2024 may be a palette cleanser to what is in store in 2025.
The numbers look particularly bad for Trump and the United States. North America (including Central America and the Caribbean) bore the brunt of insured catastrophe losses again in 2024, at $108 billion. Hurricanes Helene and Milton alone tallied up $41 billion in insurance industry losses.
Unlike Trump, who refuses to link catastrophic storm loss to climate change, the world’s fifth-largest insurer does. The destructive forces of climate change are becoming increasingly evident as backed up by science. Societies need to prepare for more severe weather catastrophes,” warned Thomas Blunck, a Member of the Board of Management at Munich Re. Accordingly, he said Munich Re would expand and adapt its risk models to “maintain, and even expand, our substantial risk capacity.”

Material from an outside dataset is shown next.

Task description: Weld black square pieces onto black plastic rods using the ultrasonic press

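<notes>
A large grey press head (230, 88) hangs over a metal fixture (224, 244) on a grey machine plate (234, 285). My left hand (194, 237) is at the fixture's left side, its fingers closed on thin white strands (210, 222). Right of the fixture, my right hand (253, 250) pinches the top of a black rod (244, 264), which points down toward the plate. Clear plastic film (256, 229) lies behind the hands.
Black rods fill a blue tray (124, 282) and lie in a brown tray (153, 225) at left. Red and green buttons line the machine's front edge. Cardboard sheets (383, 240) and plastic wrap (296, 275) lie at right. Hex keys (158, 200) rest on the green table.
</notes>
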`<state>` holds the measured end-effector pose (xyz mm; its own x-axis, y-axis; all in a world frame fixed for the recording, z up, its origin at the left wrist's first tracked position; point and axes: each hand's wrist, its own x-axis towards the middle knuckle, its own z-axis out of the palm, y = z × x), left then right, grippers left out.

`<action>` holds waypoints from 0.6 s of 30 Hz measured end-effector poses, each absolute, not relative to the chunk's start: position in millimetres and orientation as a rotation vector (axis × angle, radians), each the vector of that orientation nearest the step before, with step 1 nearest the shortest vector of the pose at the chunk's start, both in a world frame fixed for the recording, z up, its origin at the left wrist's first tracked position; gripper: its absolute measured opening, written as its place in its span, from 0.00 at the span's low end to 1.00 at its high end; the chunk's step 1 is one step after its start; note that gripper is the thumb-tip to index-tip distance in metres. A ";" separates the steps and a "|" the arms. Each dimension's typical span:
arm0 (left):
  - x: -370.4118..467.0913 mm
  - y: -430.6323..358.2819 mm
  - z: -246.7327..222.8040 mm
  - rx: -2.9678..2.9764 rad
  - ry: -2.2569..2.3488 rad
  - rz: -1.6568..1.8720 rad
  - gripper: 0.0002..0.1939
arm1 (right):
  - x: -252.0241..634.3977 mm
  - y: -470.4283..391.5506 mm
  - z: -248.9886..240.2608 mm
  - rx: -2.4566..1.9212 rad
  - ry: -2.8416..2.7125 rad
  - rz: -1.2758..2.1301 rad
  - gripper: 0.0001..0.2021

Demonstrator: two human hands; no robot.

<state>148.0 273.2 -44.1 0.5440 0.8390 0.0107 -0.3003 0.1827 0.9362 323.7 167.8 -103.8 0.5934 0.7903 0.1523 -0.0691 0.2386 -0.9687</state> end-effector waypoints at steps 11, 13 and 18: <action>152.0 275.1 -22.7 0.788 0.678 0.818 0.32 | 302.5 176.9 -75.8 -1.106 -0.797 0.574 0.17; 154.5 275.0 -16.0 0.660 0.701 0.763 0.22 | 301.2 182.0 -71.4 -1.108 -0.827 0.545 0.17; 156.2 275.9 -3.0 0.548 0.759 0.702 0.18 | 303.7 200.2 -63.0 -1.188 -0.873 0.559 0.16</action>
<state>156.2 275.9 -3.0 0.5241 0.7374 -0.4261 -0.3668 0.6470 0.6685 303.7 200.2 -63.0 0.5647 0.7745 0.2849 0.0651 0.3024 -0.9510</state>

But 2024 may be a palette cleanser to what is in store in 2025. We are barely two weeks into the new year, and losses from the LA fires alone are expected to exceed $100 billion. “Climate change is taking the gloves off,” warned Munich’s Chief Climate Scientist, Tobias Grimm. “The physics are clear: the higher the temperature, the more water vapor and energy is released into the atmosphere. Our planet’s weather machine is shifting to a higher gear.”
Property insurance meltdown
No wonder insurance companies – and the American consumer – are freaking out. Across America, homeowners are waking up to a sobering new reality: The insurance they long assumed would protect their cozy suburban nest egg is increasingly pure fiction.
The insurance they long assumed would protect their cozy suburban nest egg is increasingly pure fiction.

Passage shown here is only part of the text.